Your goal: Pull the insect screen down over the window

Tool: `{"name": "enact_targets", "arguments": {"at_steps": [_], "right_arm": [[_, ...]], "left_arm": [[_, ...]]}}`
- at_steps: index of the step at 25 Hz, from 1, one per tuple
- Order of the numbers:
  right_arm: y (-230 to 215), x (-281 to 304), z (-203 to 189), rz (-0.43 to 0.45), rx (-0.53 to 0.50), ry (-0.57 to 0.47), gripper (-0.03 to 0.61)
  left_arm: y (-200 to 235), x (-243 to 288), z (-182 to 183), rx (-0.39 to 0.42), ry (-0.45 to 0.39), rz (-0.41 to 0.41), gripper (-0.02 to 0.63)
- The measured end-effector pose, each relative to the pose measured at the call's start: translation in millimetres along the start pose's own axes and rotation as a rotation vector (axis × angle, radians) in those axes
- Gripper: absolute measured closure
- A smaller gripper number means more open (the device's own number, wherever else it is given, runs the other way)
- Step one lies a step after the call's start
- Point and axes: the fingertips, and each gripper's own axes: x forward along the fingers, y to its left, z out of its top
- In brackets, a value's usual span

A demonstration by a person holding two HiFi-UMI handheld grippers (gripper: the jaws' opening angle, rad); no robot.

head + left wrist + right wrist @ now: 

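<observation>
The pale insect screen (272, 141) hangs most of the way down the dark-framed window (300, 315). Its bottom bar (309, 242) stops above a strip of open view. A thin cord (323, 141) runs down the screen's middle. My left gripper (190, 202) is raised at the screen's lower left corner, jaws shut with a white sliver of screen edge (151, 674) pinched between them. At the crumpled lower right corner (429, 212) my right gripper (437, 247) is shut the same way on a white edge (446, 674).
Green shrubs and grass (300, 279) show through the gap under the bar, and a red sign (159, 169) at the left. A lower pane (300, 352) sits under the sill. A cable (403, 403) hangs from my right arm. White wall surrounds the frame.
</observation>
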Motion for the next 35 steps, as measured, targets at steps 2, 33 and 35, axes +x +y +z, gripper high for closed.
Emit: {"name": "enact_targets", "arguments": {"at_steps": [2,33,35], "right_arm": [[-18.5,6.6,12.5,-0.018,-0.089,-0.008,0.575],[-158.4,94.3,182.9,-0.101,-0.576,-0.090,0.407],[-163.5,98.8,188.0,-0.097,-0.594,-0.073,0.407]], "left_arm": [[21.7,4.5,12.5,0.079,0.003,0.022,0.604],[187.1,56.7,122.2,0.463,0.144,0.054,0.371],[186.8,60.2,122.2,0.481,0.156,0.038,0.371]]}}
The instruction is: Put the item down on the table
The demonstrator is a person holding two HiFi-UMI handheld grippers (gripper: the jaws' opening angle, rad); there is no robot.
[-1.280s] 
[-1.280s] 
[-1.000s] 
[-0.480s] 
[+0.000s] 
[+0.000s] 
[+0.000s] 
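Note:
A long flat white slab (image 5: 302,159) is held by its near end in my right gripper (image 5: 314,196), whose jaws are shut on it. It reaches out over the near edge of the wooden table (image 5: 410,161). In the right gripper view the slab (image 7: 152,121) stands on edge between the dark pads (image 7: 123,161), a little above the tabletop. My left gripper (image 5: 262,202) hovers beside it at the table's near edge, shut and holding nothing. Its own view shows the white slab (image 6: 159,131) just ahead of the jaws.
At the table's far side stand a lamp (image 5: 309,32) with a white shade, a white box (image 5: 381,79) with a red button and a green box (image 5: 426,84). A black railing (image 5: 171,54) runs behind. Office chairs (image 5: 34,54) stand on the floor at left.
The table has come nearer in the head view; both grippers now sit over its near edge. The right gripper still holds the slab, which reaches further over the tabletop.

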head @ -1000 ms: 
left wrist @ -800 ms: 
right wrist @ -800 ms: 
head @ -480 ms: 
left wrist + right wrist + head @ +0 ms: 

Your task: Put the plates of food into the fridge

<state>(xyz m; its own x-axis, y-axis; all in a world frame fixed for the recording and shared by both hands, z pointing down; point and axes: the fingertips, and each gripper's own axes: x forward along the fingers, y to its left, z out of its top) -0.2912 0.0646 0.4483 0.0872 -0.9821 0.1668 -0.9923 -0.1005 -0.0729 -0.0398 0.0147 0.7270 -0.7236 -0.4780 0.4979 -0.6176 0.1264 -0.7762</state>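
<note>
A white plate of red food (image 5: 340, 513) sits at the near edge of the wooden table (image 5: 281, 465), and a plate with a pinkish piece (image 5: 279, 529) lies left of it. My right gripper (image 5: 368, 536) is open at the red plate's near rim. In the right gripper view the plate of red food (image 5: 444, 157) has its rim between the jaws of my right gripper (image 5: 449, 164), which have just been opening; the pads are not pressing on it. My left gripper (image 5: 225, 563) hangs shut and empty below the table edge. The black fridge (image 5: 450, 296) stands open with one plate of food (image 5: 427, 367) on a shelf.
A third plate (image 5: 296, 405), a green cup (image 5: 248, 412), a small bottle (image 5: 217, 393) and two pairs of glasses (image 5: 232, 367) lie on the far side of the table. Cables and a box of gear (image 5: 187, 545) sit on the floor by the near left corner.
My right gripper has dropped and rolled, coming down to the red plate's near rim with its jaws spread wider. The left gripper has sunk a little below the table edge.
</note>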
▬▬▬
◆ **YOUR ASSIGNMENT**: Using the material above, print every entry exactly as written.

◆ **YOUR SOLUTION**:
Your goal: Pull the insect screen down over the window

Tool: `{"name": "enact_targets", "arguments": {"at_steps": [_], "right_arm": [[_, ...]], "left_arm": [[_, ...]]}}`
- at_steps: index of the step at 25 Hz, from 1, one per tuple
- Order of the numbers:
  right_arm: y (-230 to 215), x (-281 to 304), z (-203 to 189), rz (-0.43 to 0.45), rx (-0.53 to 0.50), ry (-0.57 to 0.47), gripper (-0.03 to 0.61)
  left_arm: y (-200 to 235), x (-243 to 288), z (-182 to 183), rx (-0.39 to 0.42), ry (-0.45 to 0.39), rz (-0.41 to 0.41), gripper (-0.02 to 0.63)
- The measured end-effector pose, each relative to the pose measured at the call's start: translation in millimetres along the start pose's own axes and rotation as a rotation vector (axis × angle, radians) in those axes
- Gripper: absolute measured closure
- A smaller gripper number means more open (the device's own number, wherever else it is given, runs the other way)
- Step one lies a step after the call's start
- Point and axes: the fingertips, and each gripper's own axes: x forward along the fingers, y to its left, z out of its top
- In brackets, a value's usual span

A demonstration by a person holding two HiFi-UMI handheld grippers (gripper: the jaws' opening angle, rad); no robot.

head + left wrist + right wrist @ now: 

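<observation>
The pale insect screen (272, 141) hangs most of the way down the dark-framed window (300, 315). Its bottom bar (309, 242) stops above a strip of open view. A thin cord (323, 141) runs down the screen's middle. My left gripper (190, 202) is raised at the screen's lower left corner, jaws shut with a white sliver of screen edge (151, 674) pinched between them. At the crumpled lower right corner (429, 212) my right gripper (437, 247) is shut the same way on a white edge (446, 674).
Green shrubs and grass (300, 279) show through the gap under the bar, and a red sign (159, 169) at the left. A lower pane (300, 352) sits under the sill. A cable (403, 403) hangs from my right arm. White wall surrounds the frame.
</observation>
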Motion for the next 35 steps, as measured, targets at steps 2, 33 and 35, axes +x +y +z, gripper high for closed.
Emit: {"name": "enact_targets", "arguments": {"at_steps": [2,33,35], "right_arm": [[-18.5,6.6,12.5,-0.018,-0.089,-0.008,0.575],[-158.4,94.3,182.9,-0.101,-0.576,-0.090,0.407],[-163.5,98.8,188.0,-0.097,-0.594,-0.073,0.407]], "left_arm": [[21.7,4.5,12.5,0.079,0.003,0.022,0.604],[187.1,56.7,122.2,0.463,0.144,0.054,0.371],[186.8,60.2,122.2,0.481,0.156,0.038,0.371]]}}
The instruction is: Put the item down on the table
The demonstrator is a person holding two HiFi-UMI handheld grippers (gripper: the jaws' opening angle, rad); there is no robot.
[-1.280s] 
[-1.280s] 
[-1.000s] 
[-0.480s] 
[+0.000s] 
[+0.000s] 
[+0.000s] 
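Note:
A long flat white slab (image 5: 302,159) is held by its near end in my right gripper (image 5: 314,196), whose jaws are shut on it. It reaches out over the near edge of the wooden table (image 5: 410,161). In the right gripper view the slab (image 7: 152,121) stands on edge between the dark pads (image 7: 123,161), a little above the tabletop. My left gripper (image 5: 262,202) hovers beside it at the table's near edge, shut and holding nothing. Its own view shows the white slab (image 6: 159,131) just ahead of the jaws.
At the table's far side stand a lamp (image 5: 309,32) with a white shade, a white box (image 5: 381,79) with a red button and a green box (image 5: 426,84). A black railing (image 5: 171,54) runs behind. Office chairs (image 5: 34,54) stand on the floor at left.
The table has come nearer in the head view; both grippers now sit over its near edge. The right gripper still holds the slab, which reaches further over the tabletop.
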
head @ -1000 ms: 
left wrist @ -800 ms: 
right wrist @ -800 ms: 
head @ -480 ms: 
left wrist + right wrist + head @ +0 ms: 

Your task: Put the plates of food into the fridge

<state>(xyz m; its own x-axis, y-axis; all in a world frame fixed for the recording and shared by both hands, z pointing down; point and axes: the fingertips, and each gripper's own axes: x forward along the fingers, y to its left, z out of its top) -0.2912 0.0646 0.4483 0.0872 -0.9821 0.1668 -0.9923 -0.1005 -0.0729 -0.0398 0.0147 0.7270 -0.7236 -0.4780 0.4979 -0.6176 0.1264 -0.7762</state>
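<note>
A white plate of red food (image 5: 340, 513) sits at the near edge of the wooden table (image 5: 281, 465), and a plate with a pinkish piece (image 5: 279, 529) lies left of it. My right gripper (image 5: 368, 536) is open at the red plate's near rim. In the right gripper view the plate of red food (image 5: 444, 157) has its rim between the jaws of my right gripper (image 5: 449, 164), which have just been opening; the pads are not pressing on it. My left gripper (image 5: 225, 563) hangs shut and empty below the table edge. The black fridge (image 5: 450, 296) stands open with one plate of food (image 5: 427, 367) on a shelf.
A third plate (image 5: 296, 405), a green cup (image 5: 248, 412), a small bottle (image 5: 217, 393) and two pairs of glasses (image 5: 232, 367) lie on the far side of the table. Cables and a box of gear (image 5: 187, 545) sit on the floor by the near left corner.
My right gripper has dropped and rolled, coming down to the red plate's near rim with its jaws spread wider. The left gripper has sunk a little below the table edge.
</note>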

This output is complete.